> [Try it] Starting at the first line of the data below, retype every line up to and including the one containing "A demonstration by".

> [Dataset section]
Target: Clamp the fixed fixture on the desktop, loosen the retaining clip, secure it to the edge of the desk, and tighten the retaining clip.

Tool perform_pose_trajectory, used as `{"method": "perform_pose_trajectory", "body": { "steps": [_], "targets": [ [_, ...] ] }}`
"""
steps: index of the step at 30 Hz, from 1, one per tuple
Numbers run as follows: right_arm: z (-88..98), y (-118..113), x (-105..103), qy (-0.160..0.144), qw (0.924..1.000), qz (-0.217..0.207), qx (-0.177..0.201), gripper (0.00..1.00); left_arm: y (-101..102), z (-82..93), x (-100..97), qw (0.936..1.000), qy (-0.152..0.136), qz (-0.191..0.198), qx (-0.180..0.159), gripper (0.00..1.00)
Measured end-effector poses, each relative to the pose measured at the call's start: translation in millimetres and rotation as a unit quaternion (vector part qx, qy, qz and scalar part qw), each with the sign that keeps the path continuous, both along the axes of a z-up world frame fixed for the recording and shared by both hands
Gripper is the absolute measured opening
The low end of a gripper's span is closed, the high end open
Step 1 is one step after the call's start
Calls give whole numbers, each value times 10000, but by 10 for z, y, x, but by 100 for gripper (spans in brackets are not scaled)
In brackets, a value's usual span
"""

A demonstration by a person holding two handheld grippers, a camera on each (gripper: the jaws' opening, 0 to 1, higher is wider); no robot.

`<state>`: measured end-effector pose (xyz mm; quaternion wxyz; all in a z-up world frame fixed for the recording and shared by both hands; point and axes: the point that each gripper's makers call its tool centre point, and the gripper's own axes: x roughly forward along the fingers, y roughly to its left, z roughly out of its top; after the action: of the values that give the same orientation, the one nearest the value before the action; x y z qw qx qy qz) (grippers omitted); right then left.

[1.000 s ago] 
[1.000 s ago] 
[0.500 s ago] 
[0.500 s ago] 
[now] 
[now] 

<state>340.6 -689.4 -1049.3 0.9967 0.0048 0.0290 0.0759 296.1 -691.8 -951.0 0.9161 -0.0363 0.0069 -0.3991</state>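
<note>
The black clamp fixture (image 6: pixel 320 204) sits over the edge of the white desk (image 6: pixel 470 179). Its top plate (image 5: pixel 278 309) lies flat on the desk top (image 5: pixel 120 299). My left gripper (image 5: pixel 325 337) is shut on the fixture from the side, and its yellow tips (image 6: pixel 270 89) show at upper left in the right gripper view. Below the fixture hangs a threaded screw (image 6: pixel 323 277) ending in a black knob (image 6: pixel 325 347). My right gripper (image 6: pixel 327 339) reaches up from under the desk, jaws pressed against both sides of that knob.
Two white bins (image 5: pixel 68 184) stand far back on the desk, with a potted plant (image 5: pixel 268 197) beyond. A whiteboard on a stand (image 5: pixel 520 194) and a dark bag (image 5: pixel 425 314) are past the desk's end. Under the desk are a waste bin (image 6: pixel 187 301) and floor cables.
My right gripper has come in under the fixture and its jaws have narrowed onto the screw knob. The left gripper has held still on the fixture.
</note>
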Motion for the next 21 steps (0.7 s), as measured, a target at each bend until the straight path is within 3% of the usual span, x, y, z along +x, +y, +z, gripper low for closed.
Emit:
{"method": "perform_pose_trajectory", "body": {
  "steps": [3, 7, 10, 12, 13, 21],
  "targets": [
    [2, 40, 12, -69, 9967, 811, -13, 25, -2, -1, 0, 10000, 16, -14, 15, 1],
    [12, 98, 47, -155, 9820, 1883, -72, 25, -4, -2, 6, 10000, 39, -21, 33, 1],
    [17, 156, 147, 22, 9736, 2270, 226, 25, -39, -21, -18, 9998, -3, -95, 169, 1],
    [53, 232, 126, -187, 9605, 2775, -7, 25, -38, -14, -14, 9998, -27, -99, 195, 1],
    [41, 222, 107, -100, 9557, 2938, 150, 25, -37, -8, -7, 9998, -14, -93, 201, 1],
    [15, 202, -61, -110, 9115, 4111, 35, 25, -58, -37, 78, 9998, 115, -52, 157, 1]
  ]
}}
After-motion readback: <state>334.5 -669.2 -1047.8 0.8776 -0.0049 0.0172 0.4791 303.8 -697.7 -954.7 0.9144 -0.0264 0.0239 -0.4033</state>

> [Output of the exercise]
Target: Clamp the fixed fixture on the desktop, loosen the retaining clip, secure it to the edge of the desk, and tighten the retaining clip.

Tool perform_pose_trajectory, used as `{"method": "perform_pose_trajectory", "body": { "steps": [_], "targets": [ [_, ...] ] }}`
"""
steps: index of the step at 30 Hz, from 1, one per tuple
Numbers run as follows: right_arm: z (-88..98), y (-118..113), x (-105..103), qy (-0.160..0.144), qw (0.924..1.000), qz (-0.217..0.207), qx (-0.177..0.201), gripper (0.00..1.00); left_arm: y (-101..102), z (-82..93), x (-100..97), qw (0.936..1.000), qy (-0.152..0.136), qz (-0.191..0.198), qx (-0.180..0.159), gripper (0.00..1.00)
Measured end-effector poses, each relative to the pose measured at the call's start: translation in millimetres and rotation as a unit quaternion (vector part qx, qy, qz and scalar part qw), each with the sign that keeps the path continuous, both along the axes of a z-up world frame fixed for the recording and shared by both hands
Gripper is the absolute measured opening
The low end of a gripper's span is closed, the high end open
Step 1 is one step after the call's start
Calls give whole numbers, each value times 10000, but by 10 for z, y, x, but by 100 for gripper (spans in brackets are not scaled)
In brackets, a value's usual span
"""

A demonstration by a person holding two handheld grippers, a camera on each (gripper: the jaws' opening, 0 to 1, higher is wider); no robot.

Thus the exercise is complete.